Além disso, o movimento em direção a moedas-alternativas ao dólar e o fortalecimento do RMB chinês no comércio internacional representam outro front de confronto com a hegemonia norte-americana (Leite, 2024).
Consequências Práticas: Tarifas, Sanções e Coesão do Bloco
As intenções declaradas de Trump encontraram expressão concreta na política tarifária agressiva adotada nos últimos meses:
- O Brasil recebeu tarifas de 50%, enquanto outros membros receberam alíquotas variando de 10% a 30%.
- As tarifas foram usadas como ferramenta geopolítica, com justificativas que misturam déficits comerciais e até mesmo questões processuais domésticas (como o caso do ex-presidente Bolsonaro).
Lucas Leite, da Faap, analisa que embora a participação no BRICS possa ter influenciado a decisão tarifária, isso não foi o único fator:
“Na prática, essas taxações têm sido utilizadas por Trump enquanto mecanismo geopolítico, de chantagem, de dominação e de controle de mercados.” (Leite, 2024)
No entanto, a resposta do BRICS parece estar sendo, paradoxalmente, fortalecedora:
- Cooperativismo Aumentado: A crise criada por Washington pode estar acelerando a integração do bloco.
- Atração de Novos Membros: Países como Egito, Etiópia e Indonésia reforçam a base do BRICS, diluindo o impacto das sanções americanas.
- Desafio à Hegeonomia: A postura unida do BRICS diante das ameaças americanas reforça sua natureza como um espaço de resistência a uma ordem unipolar.
Futuro do BRICS e as Relações Mundiais
O confronto entre Washington e o BRICS não parece mostrar sinais claros de mitigação. A escalada protecionista americana pode acelerar o processo de descentralização do sistema econômico global, embora os desafios de integração do BRICS permaneçam significativos.

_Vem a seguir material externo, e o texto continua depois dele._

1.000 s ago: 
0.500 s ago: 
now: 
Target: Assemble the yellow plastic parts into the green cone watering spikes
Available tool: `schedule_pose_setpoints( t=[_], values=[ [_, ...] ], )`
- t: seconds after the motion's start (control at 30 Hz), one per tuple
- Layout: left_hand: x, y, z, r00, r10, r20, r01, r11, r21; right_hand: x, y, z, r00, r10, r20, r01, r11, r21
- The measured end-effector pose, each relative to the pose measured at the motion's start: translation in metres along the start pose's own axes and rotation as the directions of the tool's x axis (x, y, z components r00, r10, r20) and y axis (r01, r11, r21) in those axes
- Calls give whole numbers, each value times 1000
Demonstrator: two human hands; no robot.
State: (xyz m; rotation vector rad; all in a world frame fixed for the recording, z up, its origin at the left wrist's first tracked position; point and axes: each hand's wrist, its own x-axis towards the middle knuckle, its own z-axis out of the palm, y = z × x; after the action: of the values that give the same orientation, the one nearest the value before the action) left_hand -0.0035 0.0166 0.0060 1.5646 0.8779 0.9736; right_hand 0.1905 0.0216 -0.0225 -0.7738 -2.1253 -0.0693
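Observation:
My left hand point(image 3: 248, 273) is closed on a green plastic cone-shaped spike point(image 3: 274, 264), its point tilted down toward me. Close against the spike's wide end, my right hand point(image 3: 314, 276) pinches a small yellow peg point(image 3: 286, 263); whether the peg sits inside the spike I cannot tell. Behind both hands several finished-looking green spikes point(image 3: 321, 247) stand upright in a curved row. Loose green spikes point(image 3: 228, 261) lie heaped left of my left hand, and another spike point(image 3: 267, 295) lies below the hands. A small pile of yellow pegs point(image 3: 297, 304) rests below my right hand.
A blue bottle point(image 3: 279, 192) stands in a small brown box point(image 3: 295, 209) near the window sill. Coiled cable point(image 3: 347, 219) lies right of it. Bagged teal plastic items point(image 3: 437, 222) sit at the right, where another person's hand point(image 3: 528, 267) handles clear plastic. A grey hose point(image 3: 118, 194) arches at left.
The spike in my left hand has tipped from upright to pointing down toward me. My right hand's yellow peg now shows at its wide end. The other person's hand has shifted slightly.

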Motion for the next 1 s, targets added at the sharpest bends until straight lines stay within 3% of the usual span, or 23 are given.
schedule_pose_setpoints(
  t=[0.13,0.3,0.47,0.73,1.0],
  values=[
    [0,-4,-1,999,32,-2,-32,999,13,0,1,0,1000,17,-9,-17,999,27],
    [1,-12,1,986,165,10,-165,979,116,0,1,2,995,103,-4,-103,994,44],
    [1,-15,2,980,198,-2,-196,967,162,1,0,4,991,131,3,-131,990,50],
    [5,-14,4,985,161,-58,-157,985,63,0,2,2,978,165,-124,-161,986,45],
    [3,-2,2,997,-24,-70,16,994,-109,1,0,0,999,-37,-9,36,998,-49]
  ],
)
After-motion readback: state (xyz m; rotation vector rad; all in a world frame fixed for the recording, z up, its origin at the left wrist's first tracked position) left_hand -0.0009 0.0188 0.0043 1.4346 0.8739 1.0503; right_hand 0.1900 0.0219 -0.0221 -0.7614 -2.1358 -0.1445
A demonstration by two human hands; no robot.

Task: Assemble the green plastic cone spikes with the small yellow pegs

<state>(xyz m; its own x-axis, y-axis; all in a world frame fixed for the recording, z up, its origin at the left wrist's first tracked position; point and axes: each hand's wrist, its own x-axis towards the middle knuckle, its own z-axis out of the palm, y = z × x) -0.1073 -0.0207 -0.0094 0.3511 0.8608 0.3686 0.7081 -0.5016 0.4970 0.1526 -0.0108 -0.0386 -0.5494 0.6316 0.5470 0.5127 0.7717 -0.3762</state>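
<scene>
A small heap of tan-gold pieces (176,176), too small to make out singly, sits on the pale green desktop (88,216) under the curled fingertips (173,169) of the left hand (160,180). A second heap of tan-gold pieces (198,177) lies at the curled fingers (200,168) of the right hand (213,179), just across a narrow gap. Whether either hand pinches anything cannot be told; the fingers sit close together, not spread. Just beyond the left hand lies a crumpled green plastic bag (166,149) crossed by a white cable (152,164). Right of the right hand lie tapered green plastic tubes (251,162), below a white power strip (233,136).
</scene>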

Como observado por Fernandez, a crise atual pode até mesmo fortalecer a coesão interna do BRICS a longo prazo:
“Tudo que Trump tem feito acelera a coesão do grupo e a adição de novos atores… [Isso] acelera uma ‘decadência relativa’ dos EUA.” (Leite, 2024)
O desempenho do BRICS frente às sanções americanas será determinante para definir o futuro da geopolítica global. O bloco continua discutindo planos para estabelecer sua própria plataforma de pagamentos e até mesmo uma moeda própria, o que reforça sua potencial como uma verdadeira alternativa aos sistemas capitalistas dominados por Washington.